Philadelphia, Nov 1, 2010: District Attorney Seth Williams, along with the Committee of Seventy, announced today that they will be watching Tuesday’s Primary Election closely. Members of the District Attorney’s Office will monitor action at the polls and enforce fair practices to ensure that a fair election is held on Tuesday.
“We encourage all registered voters in the city to get out and exercise the privilege of casting their votes,” said District Attorney Seth Williams. “That being said, we want to stress that we will go after any criminal activity and prosecute it to the fullest extent of the law.”
Voters’ complaints can be registered by calling the District Attorney’s Office at 215-686-9641, 9643, 9644 or 9884. The Committee of Seventy will also be available to answer any election related questions at 1-866-OUR-VOTE (1-866-687-8683). Mobile units, each with an Assistant District Attorney and a District Attorney’s Detective, will be dispatched to problem polling places to investigate any person who attempts to violate a citizen’s right to vote. Violators will be prosecuted to the fullest extent of the law. Charges can include: assault, vote fraud, harassment, terroristic threats and voter intimidation.

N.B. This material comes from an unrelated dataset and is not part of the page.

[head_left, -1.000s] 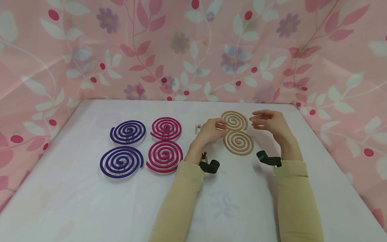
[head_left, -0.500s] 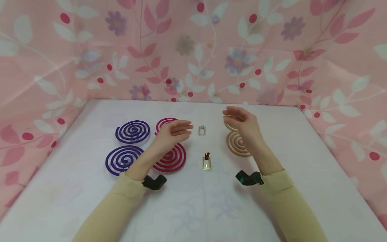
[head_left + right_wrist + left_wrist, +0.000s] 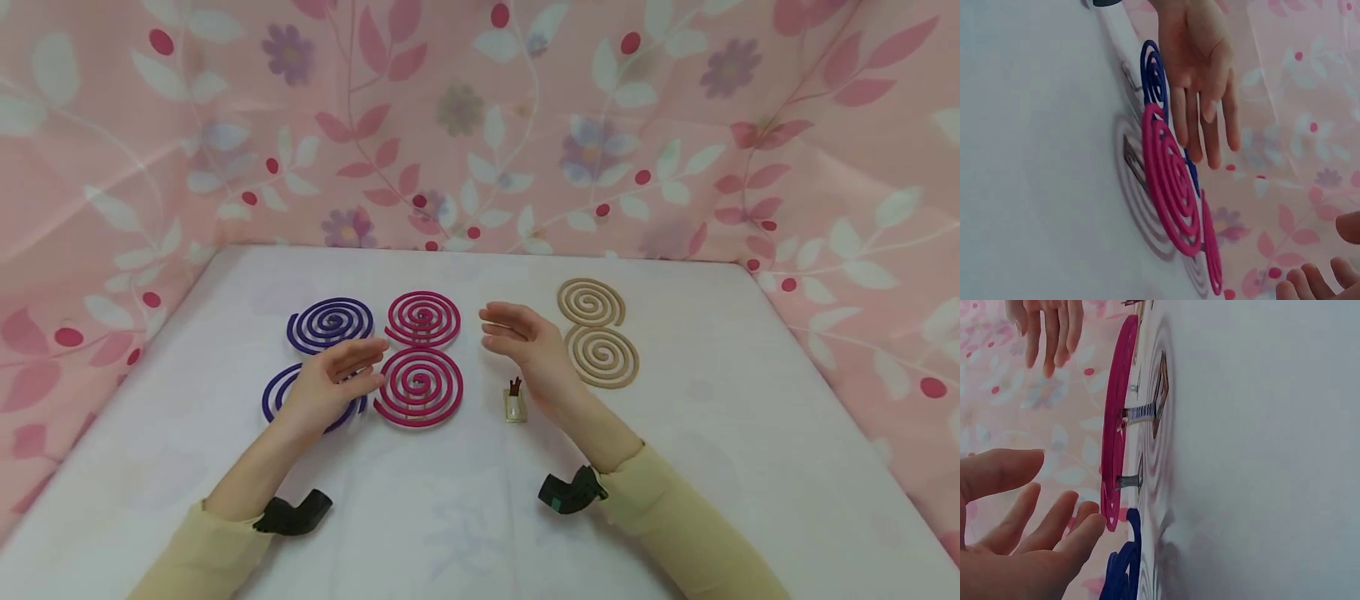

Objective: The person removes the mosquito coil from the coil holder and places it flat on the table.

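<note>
The left hand (image 3: pixel 330 387) hung over the nearer blue coil (image 3: pixel 277 398), apparently not touching it, fingers parted and holding nothing; a pink coil (image 3: pixel 418 382) sat at three o'clock. The right hand (image 3: pixel 528 342), fingers relaxed and empty, had a brass stand (image 3: pixel 514 408) at six, a tan coil (image 3: pixel 602 356) at three on the bench (image 3: pixel 420 508).

We see a creased pale pink fabric backdrop (image 3: pixel 540 133) printed with white leaves (image 3: pixel 870 278), round red berries (image 3: pixel 161 42) and mauve flowers (image 3: pixel 288 54); it stands behind and beside a flat white tabletop (image 3: pixel 750 400); the light is soft.
</note>
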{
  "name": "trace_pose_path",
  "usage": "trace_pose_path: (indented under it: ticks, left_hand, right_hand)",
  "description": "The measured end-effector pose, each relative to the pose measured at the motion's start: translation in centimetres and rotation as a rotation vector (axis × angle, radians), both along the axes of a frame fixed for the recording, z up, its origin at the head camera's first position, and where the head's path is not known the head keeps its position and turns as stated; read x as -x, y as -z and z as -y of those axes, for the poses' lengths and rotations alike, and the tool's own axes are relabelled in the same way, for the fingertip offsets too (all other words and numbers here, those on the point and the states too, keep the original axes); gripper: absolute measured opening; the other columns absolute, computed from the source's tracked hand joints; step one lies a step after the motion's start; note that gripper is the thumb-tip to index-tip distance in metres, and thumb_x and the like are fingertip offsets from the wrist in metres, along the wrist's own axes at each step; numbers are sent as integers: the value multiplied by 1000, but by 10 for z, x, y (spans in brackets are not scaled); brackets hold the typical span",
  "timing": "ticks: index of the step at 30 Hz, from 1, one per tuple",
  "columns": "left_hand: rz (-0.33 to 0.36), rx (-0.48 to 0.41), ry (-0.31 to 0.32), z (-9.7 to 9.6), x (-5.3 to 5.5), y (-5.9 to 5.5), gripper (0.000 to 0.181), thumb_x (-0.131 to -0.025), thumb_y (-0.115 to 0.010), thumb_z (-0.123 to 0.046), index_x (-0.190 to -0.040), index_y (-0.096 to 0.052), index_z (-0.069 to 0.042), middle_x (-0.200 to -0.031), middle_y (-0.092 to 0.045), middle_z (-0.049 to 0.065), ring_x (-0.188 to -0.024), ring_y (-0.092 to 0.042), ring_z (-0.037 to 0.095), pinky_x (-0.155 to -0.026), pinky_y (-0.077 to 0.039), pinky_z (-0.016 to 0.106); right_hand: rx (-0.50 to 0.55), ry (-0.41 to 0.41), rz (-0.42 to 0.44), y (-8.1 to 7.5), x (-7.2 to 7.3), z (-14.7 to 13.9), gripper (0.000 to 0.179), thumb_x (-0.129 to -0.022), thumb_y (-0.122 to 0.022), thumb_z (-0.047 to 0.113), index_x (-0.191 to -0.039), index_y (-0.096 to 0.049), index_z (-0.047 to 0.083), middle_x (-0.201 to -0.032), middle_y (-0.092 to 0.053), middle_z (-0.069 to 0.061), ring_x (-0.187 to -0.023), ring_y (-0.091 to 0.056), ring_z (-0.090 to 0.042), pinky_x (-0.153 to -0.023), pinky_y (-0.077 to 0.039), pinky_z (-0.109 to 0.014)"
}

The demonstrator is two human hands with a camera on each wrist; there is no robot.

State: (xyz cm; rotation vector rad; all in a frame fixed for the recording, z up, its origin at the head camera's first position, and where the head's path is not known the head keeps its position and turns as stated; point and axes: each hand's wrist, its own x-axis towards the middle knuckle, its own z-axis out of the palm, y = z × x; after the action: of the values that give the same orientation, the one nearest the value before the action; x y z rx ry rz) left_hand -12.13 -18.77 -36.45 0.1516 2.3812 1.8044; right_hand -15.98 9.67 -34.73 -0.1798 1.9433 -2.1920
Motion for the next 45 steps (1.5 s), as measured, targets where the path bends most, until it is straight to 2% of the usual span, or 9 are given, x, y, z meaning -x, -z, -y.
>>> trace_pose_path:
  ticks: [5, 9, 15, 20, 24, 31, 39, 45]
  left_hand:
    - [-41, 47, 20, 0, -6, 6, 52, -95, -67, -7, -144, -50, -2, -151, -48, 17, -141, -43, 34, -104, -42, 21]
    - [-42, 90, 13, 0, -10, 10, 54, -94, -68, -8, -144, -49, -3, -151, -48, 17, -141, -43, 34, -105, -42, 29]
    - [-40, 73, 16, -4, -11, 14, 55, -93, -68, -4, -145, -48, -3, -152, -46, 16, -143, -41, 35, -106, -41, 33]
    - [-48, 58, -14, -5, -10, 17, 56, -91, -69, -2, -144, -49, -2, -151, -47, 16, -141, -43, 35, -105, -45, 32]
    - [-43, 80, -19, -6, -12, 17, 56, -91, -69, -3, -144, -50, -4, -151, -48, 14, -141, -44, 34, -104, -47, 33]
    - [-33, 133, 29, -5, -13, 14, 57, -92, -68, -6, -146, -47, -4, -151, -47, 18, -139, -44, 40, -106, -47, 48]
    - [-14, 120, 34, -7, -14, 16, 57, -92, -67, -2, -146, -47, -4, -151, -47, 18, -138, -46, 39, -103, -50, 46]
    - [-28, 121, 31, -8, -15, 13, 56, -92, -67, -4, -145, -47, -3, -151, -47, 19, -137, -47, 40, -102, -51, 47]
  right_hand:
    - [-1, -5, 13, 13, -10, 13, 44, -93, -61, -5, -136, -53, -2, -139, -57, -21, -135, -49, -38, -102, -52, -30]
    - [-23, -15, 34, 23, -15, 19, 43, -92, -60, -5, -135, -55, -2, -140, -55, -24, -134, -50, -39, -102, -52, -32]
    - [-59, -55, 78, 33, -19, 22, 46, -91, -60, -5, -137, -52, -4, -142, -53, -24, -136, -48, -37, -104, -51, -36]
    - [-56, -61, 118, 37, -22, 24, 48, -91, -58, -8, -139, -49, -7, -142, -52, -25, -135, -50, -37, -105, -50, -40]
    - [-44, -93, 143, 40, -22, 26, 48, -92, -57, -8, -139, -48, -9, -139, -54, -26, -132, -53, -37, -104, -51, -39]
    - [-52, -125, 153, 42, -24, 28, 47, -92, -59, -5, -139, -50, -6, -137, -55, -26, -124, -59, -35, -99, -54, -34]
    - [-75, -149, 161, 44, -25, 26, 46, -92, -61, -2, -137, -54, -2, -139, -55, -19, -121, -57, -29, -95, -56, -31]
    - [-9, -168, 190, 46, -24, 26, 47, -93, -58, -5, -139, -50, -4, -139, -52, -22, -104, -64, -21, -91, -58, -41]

ELECTION DAY TELEPHONE NUMBERS
Chairperson, Honorable Margaret Tartaglione
Commissioners Office—Room 132
Commissioner Anthony Clarke
Honorable Joseph Duda
COMMITTEE OF SEVENTY
ELECTION DAY COMPLAINTS
VOTING MACHINE MALFUNCTION
(Absentee Ballots and Poll workers)
ELECTION LEGAL MATTERS
MISSING ELECTION MATERIALS
CITY HALL OPERATOR
COURT OF COMMON PLEAS INTERPRETERS
DISTRICT ATTORNEY’S COMPLAINT
DEMOCRATIC CITY COMMITTEE
REPUBLICAN CITY COMMITTEE
CENTRAL ELECTION COURT
(CITY HALL ROOM 676)
REGULATIONS AT POLLING PLACES
The following regulations apply to all polling places:
No partisan political activity may take place within 10 feet from the entrance to the polling room. No electioneering is permitted within the polling place.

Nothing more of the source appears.